Napoléon et la conquête du monde/I/16

H.-L. Delloye (p. 73-76).

CHAPITRE XVI.

PROMOTIONS.



L’empereur quitta l’Angleterre et revint à Paris dans les premiers jours du mois d’août.

Le 15 du même mois, jour de sa fête, il fit paraître un décret dans lequel, en souvenir des grands événements des deux années précédentes et principalement de la conquête de l’Angleterre, il appelait à de hautes dignités quelques-uns des grands fonctionnaires de l’état.

Eugène Beauharnais fut nommé roi d’Italie.

Napoléon détacha en sa faveur ce titre de sa propre couronne. Le nouveau roi conserva pour l’empereur le gouvernement du royaume d’Italie, sans rien gagner à cette magnifique faveur, qu’une dignité plus complète, mais sans augmentation de puissance.

Napoléon avait appris à l’Europe qu’il pouvait s’emparer à son gré du titre de roi, il voulut aussi lui apprendre qu’il pouvait le résigner et l’abandonner selon son bon plaisir.

Le duc de Cadore fut créé prince d’Oldembourg.

C’était la récompense des traités de paix que, depuis le célèbre traité de Vienne, M. de Champagny avait conclus avec une grande habileté, et en dépassant quelquefois les prévisions de l’empereur. C’était encore un juste hommage rendu par Napoléon à ce ministre aussi distingué par sa probité sévère que par ses hautes facultés, le seul d’ailleurs pour lequel il eût une déférence qui tenait presque de la vénération.

Lorsqu’en 1818 le prince architrésorier de l’empire mourut, le duc de Cadore, prince d’Oldembourg, fut promu à cette éminente dignité.

Les comtes Montalivet, Mollien et Daru furent créés ducs.

Le comte Roy, alors président du corps législatif, et plus tard ministre des finances, fut créé duc d’Illyrie.

Furent nommés maréchaux de France les six généraux :

  
Belliard, 
 créé duc de Mantoue ;
  
Gouvion Saint-Cyr, 
 créé duc de Ferrare ;
  
Molitor ;
  
Foy, 
 créé duc de Tolosa ;
  
Clausel, 
 créé duc de Calabre ;
  
Gérard, 
 créé duc de Ravenne.

Le vice-amiral Gantheaume fut fait comte de Yarmouth et investi de la nouvelle dignité d’amiral, créée dans la marine par le même décret.
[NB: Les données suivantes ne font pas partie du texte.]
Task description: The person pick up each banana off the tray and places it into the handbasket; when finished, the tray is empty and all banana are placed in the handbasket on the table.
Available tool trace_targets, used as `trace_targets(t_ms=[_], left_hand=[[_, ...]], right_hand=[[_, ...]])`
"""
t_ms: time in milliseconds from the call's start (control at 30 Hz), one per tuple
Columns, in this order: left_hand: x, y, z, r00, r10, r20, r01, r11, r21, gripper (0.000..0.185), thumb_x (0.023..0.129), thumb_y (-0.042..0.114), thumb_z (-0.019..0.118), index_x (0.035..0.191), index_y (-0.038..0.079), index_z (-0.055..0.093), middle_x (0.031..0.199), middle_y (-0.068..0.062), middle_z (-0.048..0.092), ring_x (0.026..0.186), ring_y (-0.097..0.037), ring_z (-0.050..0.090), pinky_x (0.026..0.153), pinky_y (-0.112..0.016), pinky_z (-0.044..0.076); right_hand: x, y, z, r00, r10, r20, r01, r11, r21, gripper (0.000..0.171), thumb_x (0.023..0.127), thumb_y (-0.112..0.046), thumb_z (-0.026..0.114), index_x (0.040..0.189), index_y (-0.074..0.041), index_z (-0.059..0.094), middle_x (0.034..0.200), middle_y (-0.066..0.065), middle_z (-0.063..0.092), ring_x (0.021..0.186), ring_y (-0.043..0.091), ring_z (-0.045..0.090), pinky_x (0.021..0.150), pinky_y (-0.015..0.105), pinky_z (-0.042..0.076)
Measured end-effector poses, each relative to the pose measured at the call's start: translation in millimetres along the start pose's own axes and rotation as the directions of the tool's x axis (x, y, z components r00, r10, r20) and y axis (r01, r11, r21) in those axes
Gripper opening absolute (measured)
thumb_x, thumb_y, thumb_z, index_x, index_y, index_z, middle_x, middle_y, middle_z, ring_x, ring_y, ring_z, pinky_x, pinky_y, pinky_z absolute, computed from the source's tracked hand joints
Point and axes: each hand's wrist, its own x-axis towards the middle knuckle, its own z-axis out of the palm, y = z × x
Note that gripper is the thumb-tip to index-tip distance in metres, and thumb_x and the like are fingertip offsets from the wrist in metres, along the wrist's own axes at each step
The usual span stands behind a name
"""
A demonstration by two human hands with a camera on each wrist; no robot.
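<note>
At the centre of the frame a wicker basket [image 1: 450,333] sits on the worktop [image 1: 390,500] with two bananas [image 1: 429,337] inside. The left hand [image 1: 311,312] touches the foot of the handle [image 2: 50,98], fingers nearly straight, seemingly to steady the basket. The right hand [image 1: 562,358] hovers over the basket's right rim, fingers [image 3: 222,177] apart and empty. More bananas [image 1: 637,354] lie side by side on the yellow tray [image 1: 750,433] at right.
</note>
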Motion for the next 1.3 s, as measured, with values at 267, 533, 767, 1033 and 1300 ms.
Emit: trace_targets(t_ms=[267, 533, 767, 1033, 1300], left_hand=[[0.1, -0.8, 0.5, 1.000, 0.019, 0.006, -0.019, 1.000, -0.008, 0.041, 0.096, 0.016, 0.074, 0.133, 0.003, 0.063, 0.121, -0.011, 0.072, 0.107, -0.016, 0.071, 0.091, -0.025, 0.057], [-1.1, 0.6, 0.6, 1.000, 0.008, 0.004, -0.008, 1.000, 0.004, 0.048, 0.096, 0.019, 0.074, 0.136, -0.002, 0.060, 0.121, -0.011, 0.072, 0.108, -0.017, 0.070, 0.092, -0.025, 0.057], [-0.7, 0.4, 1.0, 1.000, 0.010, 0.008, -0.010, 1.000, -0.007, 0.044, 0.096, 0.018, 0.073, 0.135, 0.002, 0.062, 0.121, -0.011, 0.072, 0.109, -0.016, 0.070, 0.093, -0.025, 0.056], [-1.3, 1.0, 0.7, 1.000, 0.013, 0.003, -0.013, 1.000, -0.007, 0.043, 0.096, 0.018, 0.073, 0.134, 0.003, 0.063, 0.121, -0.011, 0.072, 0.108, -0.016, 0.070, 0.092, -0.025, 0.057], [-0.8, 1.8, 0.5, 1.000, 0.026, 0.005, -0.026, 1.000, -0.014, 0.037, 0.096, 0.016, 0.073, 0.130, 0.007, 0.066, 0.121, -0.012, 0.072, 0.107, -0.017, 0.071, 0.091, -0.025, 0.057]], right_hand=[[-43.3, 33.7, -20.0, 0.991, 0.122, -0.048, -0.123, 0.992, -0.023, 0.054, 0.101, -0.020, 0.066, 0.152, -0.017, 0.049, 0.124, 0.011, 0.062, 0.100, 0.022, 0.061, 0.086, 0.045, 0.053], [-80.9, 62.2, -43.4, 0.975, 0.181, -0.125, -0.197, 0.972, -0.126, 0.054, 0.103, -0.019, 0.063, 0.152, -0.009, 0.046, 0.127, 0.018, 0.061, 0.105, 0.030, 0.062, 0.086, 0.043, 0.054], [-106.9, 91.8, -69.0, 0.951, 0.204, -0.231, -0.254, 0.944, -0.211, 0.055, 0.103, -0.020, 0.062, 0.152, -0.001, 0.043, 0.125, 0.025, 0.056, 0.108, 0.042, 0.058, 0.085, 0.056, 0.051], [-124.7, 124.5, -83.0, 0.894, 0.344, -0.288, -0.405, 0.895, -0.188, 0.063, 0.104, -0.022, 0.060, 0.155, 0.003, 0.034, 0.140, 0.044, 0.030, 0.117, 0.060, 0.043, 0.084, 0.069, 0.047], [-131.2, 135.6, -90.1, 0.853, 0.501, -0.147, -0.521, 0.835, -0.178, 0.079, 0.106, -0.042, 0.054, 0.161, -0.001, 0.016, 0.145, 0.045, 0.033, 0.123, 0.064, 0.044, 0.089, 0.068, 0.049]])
Douze généraux de brigade furent nommés généraux de division, et d’autres nombreuses promotions ainsi que des décorations furent répandues dans l’armée sur ceux qui avaient bien mérité dans les derniers événements militaires.

L’empereur voulut aussi que sa mère prît le titre d’impératrice-mère.

Madame mère (comme on l’appelait alors) reculait devant cette magnifique dignité. Elle s’y refusa d’abord, mais Napoléon insista, et lui fit reconnaître que la mère de tant de souverains devait elle-même avoir un titre impérial. Elle fut couronnée à Notre-Dame de Paris, le 27 août de la même année ; l’empereur demanda au pape de poser lui-même la couronne sur la tête de sa mère. Cette cérémonie eut lieu au milieu d’une grande pompe, et l’on y vit, pour la dernière fois, les mains tremblantes et froides du pape Pie VII donner la bénédiction aux peuples. Depuis quelques mois ce saint pontife s’affaiblissait de plus en plus, et il succomba quelques jours après le couronnement de l’impératrice-mère.

À la même époque, les habitants de Marseille crurent l’occasion favorable pour renouveler, auprès de l’empereur, une demande qui, faite une première fois, ne leur avait pas été accordée, c’était d’élever sur la principale place publique de cette ville une statue à Charles Bonaparte, père de l’empereur. Mais Napoléon, qui voulait que tout fût extraordinaire et plus qu’humain dans lui et sa famille, était comme importuné de cette maladroite flatterie ; son père n’avait été qu’un citoyen ordinaire. Le présent et l’avenir lui appartenaient bien, à lui, Napoléon ; mais il ne pouvait rien dans le passé. Il sentait qu’il lui était impossible d’aller fouiller une tombe pour y planter ces vains titres de roi et d’empereur qui n’y germent plus. Il répondit par un second refus.